Karnak is a conniving manipulator whose goal is something we consider to be good. Karnak (as I played him) did have feelings, but not the way most people do. Karnak did not really have free will. He did and said what he did and said because that’s what needed to happen next to manipulate the kids in the right way. There was no need to worry or fret, no indecision or guilt, and no reticence to lie or pressure to tell the truth. But the fulfillment and relief Karnak felt when any step was taken toward self-honesty and acceptance was profound. So, in case you’re interested: David, during Mischa’s monologue, Karnak bent the entirety of his will to convince the audience of the defensibility and respectability of Mischa’s anger: when he described his grief with Canada, Karnak was angrily willing the audience on Mischa’s behalf to accept the guilt they are due. Caleb, even while being intolerant of the excuses and complaints Noel had to make, Karnak admired the intensity with which Noel experienced the world and knew it was not only a story he needed to tell, but a story people needed to hear. Carina, Karnak got Ocean to be truthful pretty early on, but that wasn’t enough. My how he rejoiced when Constance taught her to pay attention to how much she valued other people too: what a boob punch! Emma, Karnak felt a profound sadness for Jane’s lost life, but also quite a lot of intrigue for the girl who seemed so similar to him in some ways. “There, but for the grace of patent-holders, go I.” Chris, Karnak was amazed at the depth and involvement of Ricky’s fantasies; he willed the audience to understand the monumental accomplishment of Ricky’s overwhelmingly positive experience amongst the trials of his life. Kelly, I had a little bit of trouble separating my reactions to Constance from Karnak’s because of how much I identify with her. But I can tell you this, while everyone was sobbing over her monologue and jawbreaker, Karnak was already rejoicing. Karnak knew that Constance turned the corner with the “most horrible possible way” line. It was at that point that Karnak knew he had successfully guided the kids to his goal. 

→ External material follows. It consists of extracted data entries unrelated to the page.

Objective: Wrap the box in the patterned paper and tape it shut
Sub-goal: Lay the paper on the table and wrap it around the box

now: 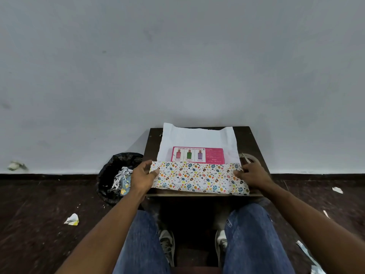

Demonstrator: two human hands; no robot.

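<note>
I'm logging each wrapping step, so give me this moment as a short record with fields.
box: pink box on the white underside of the paper, far part uncovered
near flap: patterned side up, folded over the box's near edge
left hand: holds the flap's left end
right hand: holds its right end
tape roll: on the table, beyond the right hand

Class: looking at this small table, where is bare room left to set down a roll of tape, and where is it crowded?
Bare table shows only right of the paper and in a thin strip at its left edge. The middle is crowded: box, folded flap, left hand, right hand.
</note>
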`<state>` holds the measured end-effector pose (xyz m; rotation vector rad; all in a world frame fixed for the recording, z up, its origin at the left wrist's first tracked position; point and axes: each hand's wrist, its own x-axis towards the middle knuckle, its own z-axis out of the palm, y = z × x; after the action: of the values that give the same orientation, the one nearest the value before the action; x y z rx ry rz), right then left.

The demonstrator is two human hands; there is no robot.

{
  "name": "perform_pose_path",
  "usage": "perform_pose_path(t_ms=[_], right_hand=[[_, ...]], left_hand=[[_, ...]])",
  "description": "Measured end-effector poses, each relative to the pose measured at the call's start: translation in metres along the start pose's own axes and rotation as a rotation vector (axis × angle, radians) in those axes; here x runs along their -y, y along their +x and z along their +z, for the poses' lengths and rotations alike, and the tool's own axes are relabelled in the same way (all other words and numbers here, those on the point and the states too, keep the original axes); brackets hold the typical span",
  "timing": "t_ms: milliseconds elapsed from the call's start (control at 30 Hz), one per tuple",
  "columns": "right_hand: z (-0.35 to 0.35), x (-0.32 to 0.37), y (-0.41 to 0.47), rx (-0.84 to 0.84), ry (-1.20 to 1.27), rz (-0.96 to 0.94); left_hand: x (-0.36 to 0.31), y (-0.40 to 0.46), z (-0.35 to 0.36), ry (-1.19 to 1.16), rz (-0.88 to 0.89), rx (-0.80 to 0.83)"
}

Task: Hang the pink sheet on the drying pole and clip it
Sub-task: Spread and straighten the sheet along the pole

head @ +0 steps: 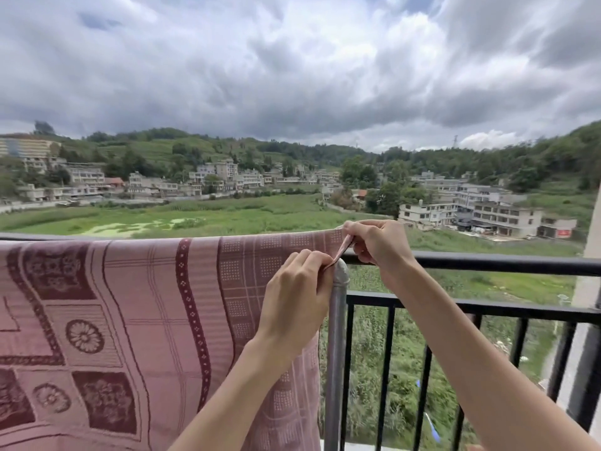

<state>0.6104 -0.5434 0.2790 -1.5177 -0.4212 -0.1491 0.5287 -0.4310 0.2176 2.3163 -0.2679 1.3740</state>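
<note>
The pink sheet [130, 320] was already draped over the drying pole [39, 236], hanging down its near side and covering most of the pole's length. Hanging was, in my judgement, largely done; clipping remained, and no clip was visible. My left hand [294, 299] pinched the sheet's right edge just beside the grey metal post [336, 336]. My right hand [377, 244] pinched the same edge higher up, at the top corner. The sheet's edge ended at the post. To the right lay the bare black balcony railing [487, 263], leaving open room for my right arm.
</note>
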Motion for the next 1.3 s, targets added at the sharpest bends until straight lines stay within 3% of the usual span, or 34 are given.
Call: perform_pose_path(t_ms=[267,400,667,867,1100,1233,1300], right_hand=[[-0.026,0.015,0.013,0.019,0.047,-0.184],[-0.036,0.012,0.006,0.111,0.134,-0.240],[-0.045,-0.061,-0.022,0.169,0.268,-0.017],[-0.043,-0.087,-0.035,0.331,0.106,0.017],[-0.044,-0.082,-0.035,0.297,0.146,-0.095],[-0.045,-0.089,-0.037,0.283,0.163,-0.080],[-0.047,-0.095,-0.036,0.286,0.157,-0.070]], left_hand=[[-0.039,0.024,0.017,0.007,-0.139,-0.082],[-0.048,0.016,0.021,0.035,-0.184,-0.151],[-0.039,-0.050,0.054,0.163,-0.260,-0.009],[-0.041,-0.068,0.066,0.175,-0.345,-0.062],[-0.052,-0.069,0.072,0.126,-0.294,-0.174],[-0.050,-0.080,0.093,0.344,-0.502,-0.051],[-0.048,-0.087,0.100,0.342,-0.553,-0.008]])
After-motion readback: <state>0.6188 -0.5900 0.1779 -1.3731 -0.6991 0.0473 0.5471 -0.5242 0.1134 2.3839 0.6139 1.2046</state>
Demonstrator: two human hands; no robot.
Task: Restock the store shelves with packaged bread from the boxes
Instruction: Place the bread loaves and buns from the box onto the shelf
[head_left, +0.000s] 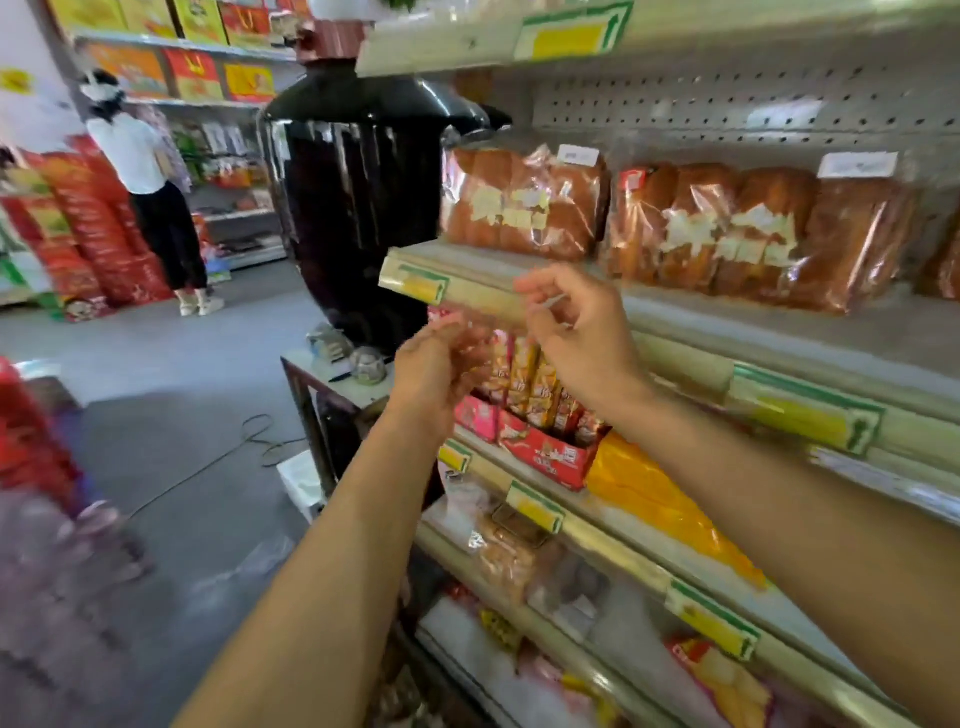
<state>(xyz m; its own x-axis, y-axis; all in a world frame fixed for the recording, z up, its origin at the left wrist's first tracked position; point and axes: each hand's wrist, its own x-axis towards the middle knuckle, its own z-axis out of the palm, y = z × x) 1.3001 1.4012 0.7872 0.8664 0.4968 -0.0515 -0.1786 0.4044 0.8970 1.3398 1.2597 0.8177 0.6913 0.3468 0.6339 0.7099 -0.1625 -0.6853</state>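
Packaged bread (524, 205) lies on the shelf (753, 317) at the upper right of the frame: brown loaves in clear glossy wrappers with pale printed characters too blurred to read; a second, longer pack (753, 234) sits just beside it to the right, each bearing a white label near its top; at centre frame the left hand (436, 364) and right hand (576, 322) are raised before the shelf edge, fingers loosely curled; whether either grip pinches anything I cannot tell; yellow price tags (421, 286) line the rails, writing illegible.
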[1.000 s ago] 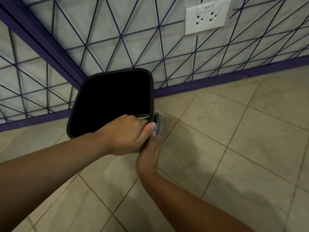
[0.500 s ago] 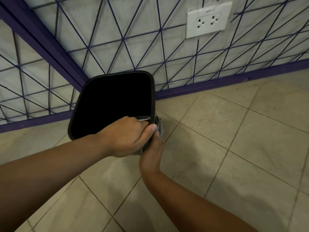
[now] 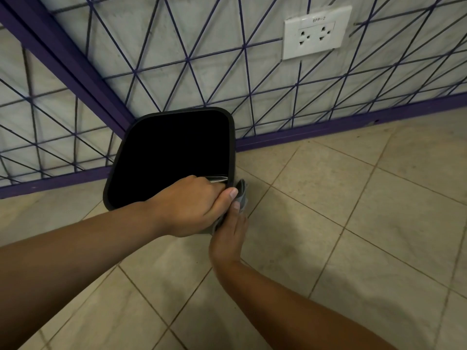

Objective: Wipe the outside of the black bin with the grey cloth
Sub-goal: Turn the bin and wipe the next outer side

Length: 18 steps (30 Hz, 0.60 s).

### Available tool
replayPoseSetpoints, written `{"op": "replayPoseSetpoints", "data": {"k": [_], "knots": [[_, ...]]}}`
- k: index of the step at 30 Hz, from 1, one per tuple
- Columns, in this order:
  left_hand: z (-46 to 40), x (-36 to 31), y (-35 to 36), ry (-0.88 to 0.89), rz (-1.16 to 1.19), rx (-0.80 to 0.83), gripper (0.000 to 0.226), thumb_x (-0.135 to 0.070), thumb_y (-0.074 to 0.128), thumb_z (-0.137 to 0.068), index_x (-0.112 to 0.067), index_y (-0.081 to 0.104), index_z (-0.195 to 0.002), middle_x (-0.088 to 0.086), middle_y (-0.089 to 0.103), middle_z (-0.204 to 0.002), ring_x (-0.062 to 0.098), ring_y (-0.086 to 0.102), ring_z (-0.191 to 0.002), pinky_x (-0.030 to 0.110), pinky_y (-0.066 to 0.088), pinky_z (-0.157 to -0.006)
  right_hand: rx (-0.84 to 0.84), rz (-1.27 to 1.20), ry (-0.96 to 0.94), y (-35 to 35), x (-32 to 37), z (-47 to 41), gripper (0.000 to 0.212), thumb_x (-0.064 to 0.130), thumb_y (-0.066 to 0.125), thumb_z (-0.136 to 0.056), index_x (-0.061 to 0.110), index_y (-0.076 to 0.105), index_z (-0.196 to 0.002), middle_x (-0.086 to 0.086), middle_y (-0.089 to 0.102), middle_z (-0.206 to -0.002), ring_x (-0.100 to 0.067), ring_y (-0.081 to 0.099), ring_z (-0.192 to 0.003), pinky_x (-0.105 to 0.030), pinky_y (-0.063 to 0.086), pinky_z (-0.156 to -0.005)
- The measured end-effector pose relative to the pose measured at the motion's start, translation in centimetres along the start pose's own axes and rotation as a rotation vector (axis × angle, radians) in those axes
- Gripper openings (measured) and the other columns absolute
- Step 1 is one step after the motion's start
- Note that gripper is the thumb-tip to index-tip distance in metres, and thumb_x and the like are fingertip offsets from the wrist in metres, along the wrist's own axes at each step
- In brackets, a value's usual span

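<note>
The black bin [image 3: 232, 147] stands on the tiled floor in the corner of two walls, its open mouth dark. My left hand [image 3: 192, 205] grips the bin's near rim, fingers curled over the edge and thumb outside. My right hand [image 3: 230, 236] lies flat against the bin's near right outer side and presses the grey cloth [image 3: 241, 195] to it. Only a folded edge of the cloth shows above my fingers. The bin's near wall is hidden behind both hands.
Grey walls with a purple line pattern and a purple skirting [image 3: 328, 130] meet behind the bin. A white double socket [image 3: 316, 34] sits high on the right wall. Beige floor tiles [image 3: 353, 223] spread to the right and toward me.
My right hand with the cloth has slid a little down the bin's side. My left hand has kept its hold on the rim.
</note>
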<state>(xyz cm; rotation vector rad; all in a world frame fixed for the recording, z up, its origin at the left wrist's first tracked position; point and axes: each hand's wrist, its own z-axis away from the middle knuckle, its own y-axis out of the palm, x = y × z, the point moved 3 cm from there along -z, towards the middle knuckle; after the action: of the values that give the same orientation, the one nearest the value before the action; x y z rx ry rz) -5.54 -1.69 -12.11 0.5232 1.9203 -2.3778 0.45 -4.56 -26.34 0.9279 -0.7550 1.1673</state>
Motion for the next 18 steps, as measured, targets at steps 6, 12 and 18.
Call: {"op": "replayPoseSetpoints", "data": {"k": [6,12,18], "knots": [[0.0,0.1,0.0,0.013,0.014,-0.003,0.057,-0.058,0.01,-0.096,-0.026,0.053,-0.076,-0.003,0.061,-0.068,0.012,0.058,-0.063,0.037,0.048,-0.068,0.034,-0.071,0.007,0.3,1.4,1.3,0.088,0.085,0.034,-0.086,0.028,0.051,-0.151,-0.004,0.049,-0.154,-0.023,0.044,-0.148,-0.054,0.037,-0.122],[0.0,-0.1,-0.1,0.012,0.046,-0.008,0.052,-0.056,0.012,-0.099,-0.031,0.049,-0.072,-0.005,0.06,-0.065,0.011,0.058,-0.062,0.033,0.047,-0.066,0.014,-0.09,0.034,1.0,0.5,-0.1,0.112,0.102,0.031,-0.075,0.019,0.057,-0.147,-0.017,0.054,-0.152,-0.035,0.047,-0.146,-0.063,0.036,-0.12],[0.1,0.3,0.0,-0.008,0.103,-0.009,0.056,-0.053,0.014,-0.101,-0.027,0.053,-0.071,-0.003,0.061,-0.065,0.012,0.06,-0.063,0.036,0.048,-0.066,0.008,-0.106,-0.007,0.1,1.7,0.7,0.093,0.079,0.032,-0.08,0.022,0.051,-0.151,-0.006,0.046,-0.154,-0.024,0.041,-0.149,-0.053,0.034,-0.124]]}}
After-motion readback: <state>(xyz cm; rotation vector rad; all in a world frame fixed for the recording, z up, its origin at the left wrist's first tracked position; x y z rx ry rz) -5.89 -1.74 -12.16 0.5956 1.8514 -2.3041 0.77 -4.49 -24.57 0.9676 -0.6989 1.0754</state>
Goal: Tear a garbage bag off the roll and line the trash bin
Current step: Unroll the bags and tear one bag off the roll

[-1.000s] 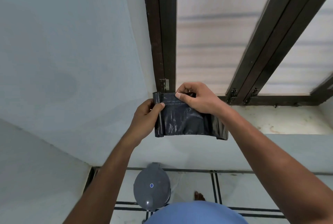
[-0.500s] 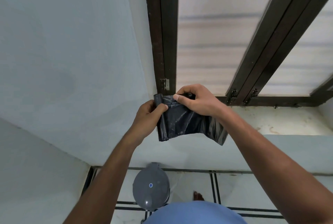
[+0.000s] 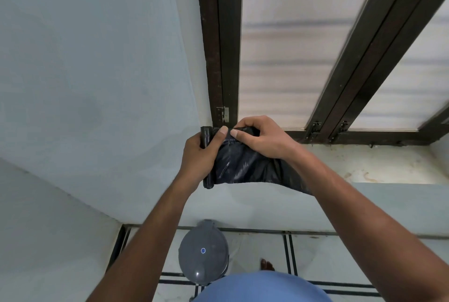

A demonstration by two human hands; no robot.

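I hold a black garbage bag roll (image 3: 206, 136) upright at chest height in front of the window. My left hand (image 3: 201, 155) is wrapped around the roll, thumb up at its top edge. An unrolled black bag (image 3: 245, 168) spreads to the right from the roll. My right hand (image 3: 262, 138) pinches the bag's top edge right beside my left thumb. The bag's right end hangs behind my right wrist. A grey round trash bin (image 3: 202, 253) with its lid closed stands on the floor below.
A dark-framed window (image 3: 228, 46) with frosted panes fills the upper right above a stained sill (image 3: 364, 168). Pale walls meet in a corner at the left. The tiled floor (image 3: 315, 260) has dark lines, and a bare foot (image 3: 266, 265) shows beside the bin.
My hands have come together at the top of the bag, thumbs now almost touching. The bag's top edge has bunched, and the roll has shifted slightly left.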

A side effect of being in Karnak’s head during all of that was that I (the actor) felt removed when we ran the sad parts of the show. Karnak was rarely sad when I would have been. So we’d finish a very sad part of rehearsal or the show, and I’d be the only one with dry eyes. This is an unusual theater experience for me. Fortunately, I was often sweating copiously from my well-insulated head, so I didn’t need to explain. ;) Karnak also felt great joy which he experienced and expressed through the curious human habit of dancing. It was a wonderful show. 

 

I usually go through a period of readjustment and grief at the end of a good show. I miss the people, routines, purpose, drama, responsibilities, and spectacle. I feel all those things for this show too. But today I woke up missing the act of guiding my flock. I was experiencing Karnak’s feelings. Rest easy Karnak, what comes after your death is just me. It doesn’t look like you’ll be forgotten anytime soon.